If your childhood was anything like mine, the phrase "chicken burgers" conjures up visions of frozen, tasteless patties, cooked until completely dry and made palatable by loads of condiments. That may not be the association for everyone, but there's no denying that chicken burgers don't enjoy the same place on the grill that other types of burgers do.
That's a shame for a lot of reasons. Of course, chicken is lower in saturated fat, which will keep your doctor happy, but chicken also has a completely different flavour that opens it up to a lot of possibilities when it comes to the grill. Here are a few tips to make sure your chicken burger memories are far more positive than mine.
Keep it Chunky
The ground chicken you buy in the store is ground quite fine. If you have the luxury of a meat grinder, aim for a medium to coarse grind, and be sure to mix dark and white meat together to amplify flavour and keep it moist on the grill. A fine grind is okay if that's all you can get, but if you have the choice, the final product will be much more moist with a larger grind.
Fat’s Where It’s At
Yes, chicken has less fat, but on the grill, fat is flavour, so you can afford to mix a bit more in. A slice or two of chopped thick-cut bacon mixed with your chicken will maximize flavour and moistness, without adding too many calories. Also, be sure to add an egg yolk as a binding agent.

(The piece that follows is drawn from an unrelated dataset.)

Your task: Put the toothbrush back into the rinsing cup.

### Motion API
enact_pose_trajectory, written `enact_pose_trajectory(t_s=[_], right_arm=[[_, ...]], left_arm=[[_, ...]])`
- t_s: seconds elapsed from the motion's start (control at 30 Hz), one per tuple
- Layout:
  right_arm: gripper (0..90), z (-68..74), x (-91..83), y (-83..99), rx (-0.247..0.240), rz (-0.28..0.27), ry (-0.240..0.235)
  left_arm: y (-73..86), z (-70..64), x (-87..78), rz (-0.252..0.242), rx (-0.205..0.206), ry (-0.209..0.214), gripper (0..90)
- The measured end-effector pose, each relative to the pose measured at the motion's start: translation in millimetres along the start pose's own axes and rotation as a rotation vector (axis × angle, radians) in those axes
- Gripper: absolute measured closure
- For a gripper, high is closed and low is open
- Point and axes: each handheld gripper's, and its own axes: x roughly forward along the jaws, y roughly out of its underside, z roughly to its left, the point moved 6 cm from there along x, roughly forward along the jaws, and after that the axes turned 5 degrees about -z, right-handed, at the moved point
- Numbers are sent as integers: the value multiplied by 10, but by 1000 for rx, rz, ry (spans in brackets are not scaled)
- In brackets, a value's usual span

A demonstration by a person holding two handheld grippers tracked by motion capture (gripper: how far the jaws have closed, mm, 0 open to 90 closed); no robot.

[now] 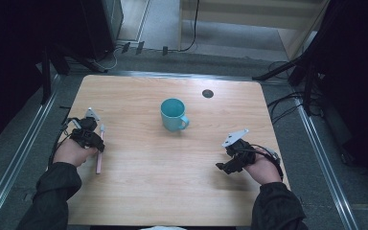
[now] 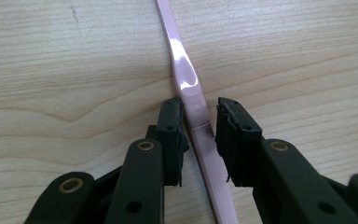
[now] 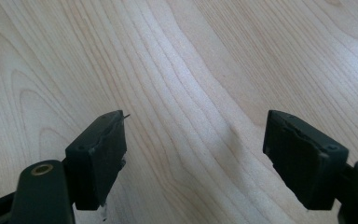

Don't Skimp on the Fresh Herbs
Chicken burgers are a great medium to highlight summer flavours like fresh rosemary or tarragon. Other bright flavours like citrus also come through beautifully, so be sure to experiment with some non-traditional additions.
Green Your Burger
Your mom knew it, and so do you. If you want to grow up big and strong, you have to eat your greens. But, if you're anything like me, sometimes to eat like a grown-up, you need to hide things from your inner child. Add a handful of baby spinach leaves to your burger mixture, and you'll get the nutrients and flavour without feeling like a giraffe.
Like any other burger, chicken burgers taste amazing stuffed. When forming your patties, fill with a bit of blue cheese, some mushrooms pan-fried with butter and garlic, some roasted red peppers or anything else that tickles your fancy. Since you don't have to add much, it's a great way to boost the flavour of your burger without adding a tonne of calories.
Leave the Mustard in the Fridge
This isn’t your traditional burger, so why dress it like a traditional burger? For condiments, mix it up with Asian flavours like peanut sauce or a bit of Teriyaki, or add a bit of Southwest flavour with some salsa and avocado. Sure, you can do the relish thing, but what fun is that?
So there it is. Chicken burgers can be just as delicious and versatile as their burger brethren - you just need to change your perspective a little. Whatever you decide to dress it up with, I'll leave you with this basic recipe for the burger mixture:
1lb ground chicken
2 shallots, minced
1 clove garlic, minced
1 egg yolk
1 Tbsp Extra Virgin Olive Oil
Kosher salt and fresh cracked pepper to taste
Directions: Mix it up with your hands and form into patties. To cook, grill on high for one minute on each side to sear, and then reduce heat to medium-low and flip every 2 minutes until cooked through.